当物理引擎返回命中的碰撞体后,可以认为它的 Entity 这就是当前帧的所有onPointerXXX回调的当事人了,在这个环节只需要根据收集的原生事件进行脚本回调即可。

性能优化

  • **压流:**捕获 PointerEvent 后将原生事件压入数组,待执行到交互系统的 tick 时,再按序处理相应逻辑。
  • **Pointer 合并:**射线检测的性能损耗较大,所以在屏幕上有多个触控点时,我们会按照一定规则合并这几个触控点,因此在触控交互逻辑中每帧的射线检测至多只会执行一次。
  • **多相机场景:**当出现多相机时,会依次检查渲染范围包含了点击点的所有相机,并根据相机的渲染顺序进行排序(后渲染优先),如果当前比较的相机渲染场景内没有命中碰撞体且相机的背景透明,点击事件会继续传递至上一个渲染的相机,直至命中或遍历完所有相机。
image.png

注意事项

正如开篇提到的兼容性问题,如果你的项目可能运行在低系统版本的机器中,可以导入我们定制的 PointerPolyFill 。 https://github.com/galacean/polyfill-pointer-event

键盘输入

需求调研

  • 获取当前帧所有按下过的按键
  • 获取当前帧所有松开过的按键
  • 获取当前还按着的按键
  • 判断某个按键在当前帧是否按下过
  • 判断某个按键在当前帧是否松开过
  • 判断某个按键现在还按着

原生事件

KeyBoardEvent 可以通过监听捕获。 canvas.addEventListener('keyXXX', callBack);

事件触发时机
keypress字符键按下时触发
keydown任意键按下时触发
keyup任意键抬起时触发

Flowchart

The general process of keyboard handling can be summarized, where the green boxes represent native events.

任务系统.png

Selection of Index Value

Regardless of different case states or keyboard layouts, a key is an enumerable value. If the key value can be stored as an enumeration, it will bring great convenience in terms of both performance and usage. Therefore, it is necessary to determine the appropriate property to use as the enumeration value.

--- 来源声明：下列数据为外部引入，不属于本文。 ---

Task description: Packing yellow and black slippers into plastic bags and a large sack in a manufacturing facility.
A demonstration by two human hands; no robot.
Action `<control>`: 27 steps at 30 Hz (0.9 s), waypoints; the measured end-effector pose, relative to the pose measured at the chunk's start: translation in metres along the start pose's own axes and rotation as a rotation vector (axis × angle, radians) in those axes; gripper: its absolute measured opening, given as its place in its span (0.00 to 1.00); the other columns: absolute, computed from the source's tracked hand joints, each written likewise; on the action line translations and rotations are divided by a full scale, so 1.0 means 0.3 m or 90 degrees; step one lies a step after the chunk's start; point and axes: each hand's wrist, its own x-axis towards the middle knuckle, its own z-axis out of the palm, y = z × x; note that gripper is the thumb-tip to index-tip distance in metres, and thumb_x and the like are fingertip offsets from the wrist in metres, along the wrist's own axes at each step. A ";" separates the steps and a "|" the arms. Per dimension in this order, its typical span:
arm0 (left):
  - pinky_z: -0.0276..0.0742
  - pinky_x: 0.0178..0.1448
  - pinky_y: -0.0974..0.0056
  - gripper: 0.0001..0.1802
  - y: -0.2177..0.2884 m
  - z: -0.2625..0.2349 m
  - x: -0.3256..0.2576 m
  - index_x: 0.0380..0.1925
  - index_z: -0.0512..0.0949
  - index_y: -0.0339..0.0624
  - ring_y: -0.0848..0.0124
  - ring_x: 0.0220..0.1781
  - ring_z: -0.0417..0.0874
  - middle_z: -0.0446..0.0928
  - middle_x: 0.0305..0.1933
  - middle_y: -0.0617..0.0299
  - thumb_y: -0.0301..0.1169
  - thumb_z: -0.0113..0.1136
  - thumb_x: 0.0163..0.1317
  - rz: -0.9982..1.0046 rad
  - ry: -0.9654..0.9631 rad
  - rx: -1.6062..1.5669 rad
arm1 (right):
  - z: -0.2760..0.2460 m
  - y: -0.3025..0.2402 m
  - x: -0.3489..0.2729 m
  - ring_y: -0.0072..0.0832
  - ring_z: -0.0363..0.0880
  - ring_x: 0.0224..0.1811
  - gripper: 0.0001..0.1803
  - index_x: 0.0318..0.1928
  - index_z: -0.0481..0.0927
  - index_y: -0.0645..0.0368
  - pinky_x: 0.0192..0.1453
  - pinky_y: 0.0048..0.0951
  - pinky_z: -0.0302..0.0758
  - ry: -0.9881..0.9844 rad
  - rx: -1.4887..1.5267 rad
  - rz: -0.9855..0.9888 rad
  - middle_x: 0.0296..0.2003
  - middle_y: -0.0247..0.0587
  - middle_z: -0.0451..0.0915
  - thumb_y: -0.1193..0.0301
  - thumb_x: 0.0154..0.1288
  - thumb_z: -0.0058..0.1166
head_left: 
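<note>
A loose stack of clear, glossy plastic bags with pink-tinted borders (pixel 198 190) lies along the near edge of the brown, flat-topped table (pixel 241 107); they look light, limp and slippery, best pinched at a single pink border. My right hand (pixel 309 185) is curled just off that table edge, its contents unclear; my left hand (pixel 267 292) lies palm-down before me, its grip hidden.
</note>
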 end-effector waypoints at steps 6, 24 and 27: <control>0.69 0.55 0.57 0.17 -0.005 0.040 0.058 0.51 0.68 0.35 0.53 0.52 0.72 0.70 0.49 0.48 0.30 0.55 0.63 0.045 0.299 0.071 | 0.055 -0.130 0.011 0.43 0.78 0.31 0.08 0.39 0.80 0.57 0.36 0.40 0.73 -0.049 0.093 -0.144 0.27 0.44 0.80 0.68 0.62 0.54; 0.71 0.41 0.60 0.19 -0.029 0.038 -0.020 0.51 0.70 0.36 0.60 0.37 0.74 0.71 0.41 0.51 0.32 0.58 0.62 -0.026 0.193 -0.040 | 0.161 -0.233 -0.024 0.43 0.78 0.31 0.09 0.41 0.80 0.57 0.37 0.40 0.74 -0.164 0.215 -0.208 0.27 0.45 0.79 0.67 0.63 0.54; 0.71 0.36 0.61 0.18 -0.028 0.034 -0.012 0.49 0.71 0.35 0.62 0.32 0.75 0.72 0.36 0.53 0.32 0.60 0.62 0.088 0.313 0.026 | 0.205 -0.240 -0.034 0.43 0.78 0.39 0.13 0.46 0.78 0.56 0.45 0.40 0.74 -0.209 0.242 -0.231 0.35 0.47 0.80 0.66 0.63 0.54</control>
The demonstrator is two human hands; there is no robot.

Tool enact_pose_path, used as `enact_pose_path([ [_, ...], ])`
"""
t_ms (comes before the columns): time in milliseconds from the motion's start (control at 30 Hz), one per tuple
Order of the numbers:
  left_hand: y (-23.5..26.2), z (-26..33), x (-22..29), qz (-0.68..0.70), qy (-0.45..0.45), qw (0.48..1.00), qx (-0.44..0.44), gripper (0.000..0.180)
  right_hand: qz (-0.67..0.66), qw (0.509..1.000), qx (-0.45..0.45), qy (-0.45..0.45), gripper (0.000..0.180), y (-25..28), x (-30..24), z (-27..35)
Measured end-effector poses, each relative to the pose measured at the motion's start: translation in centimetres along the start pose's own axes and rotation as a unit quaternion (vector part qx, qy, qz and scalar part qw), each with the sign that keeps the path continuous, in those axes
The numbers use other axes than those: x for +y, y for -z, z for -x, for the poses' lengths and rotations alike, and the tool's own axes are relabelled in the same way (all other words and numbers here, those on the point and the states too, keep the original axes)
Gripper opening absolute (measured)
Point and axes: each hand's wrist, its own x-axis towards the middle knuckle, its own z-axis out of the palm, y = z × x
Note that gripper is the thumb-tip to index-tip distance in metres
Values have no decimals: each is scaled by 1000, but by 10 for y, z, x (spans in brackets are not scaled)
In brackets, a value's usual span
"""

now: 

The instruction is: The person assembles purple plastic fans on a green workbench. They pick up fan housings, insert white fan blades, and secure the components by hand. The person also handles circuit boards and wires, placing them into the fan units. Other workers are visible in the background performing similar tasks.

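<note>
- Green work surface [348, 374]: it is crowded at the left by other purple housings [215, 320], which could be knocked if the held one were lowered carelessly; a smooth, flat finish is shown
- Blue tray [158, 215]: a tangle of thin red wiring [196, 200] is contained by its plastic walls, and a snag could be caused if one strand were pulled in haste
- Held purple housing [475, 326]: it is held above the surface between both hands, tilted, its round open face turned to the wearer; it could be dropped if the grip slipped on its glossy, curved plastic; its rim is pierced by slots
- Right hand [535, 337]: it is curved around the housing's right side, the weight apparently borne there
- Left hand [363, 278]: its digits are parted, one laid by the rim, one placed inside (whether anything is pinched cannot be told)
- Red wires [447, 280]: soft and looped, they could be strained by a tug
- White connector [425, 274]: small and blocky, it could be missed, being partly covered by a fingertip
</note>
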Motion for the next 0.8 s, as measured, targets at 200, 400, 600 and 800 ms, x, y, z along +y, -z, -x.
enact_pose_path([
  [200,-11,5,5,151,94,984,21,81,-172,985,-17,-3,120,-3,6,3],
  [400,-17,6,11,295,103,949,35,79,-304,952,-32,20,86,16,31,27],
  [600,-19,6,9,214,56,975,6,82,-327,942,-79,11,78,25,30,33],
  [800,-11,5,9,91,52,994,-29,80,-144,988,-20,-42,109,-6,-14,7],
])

The following are properties in KeyEvent that can be used as enumeration values:

PropertyDescriptionSimple ExampleCompatibility
codeThe physical key that triggered the event, layout-independentRegardless of case or layout, when you press the Y key, the return is always the physical key "KeyY"Compatible
keyThe key value that triggered the event"y" when lowercase, "Y" when uppercaseCompatible
charCodeDeprecated
keyCodeDeprecated
charDeprecated

It can be found that the most suitable property is code. Refer to https://w3c.github.io/uievents-code/.

Performance Optimization

The interaction logic of each frame's key press is relatively simple. Maintaining three arrays for pressed, released, and held keys can meet all needs. The focus is on how to reduce the performance loss of frame-level add, delete, and search operations.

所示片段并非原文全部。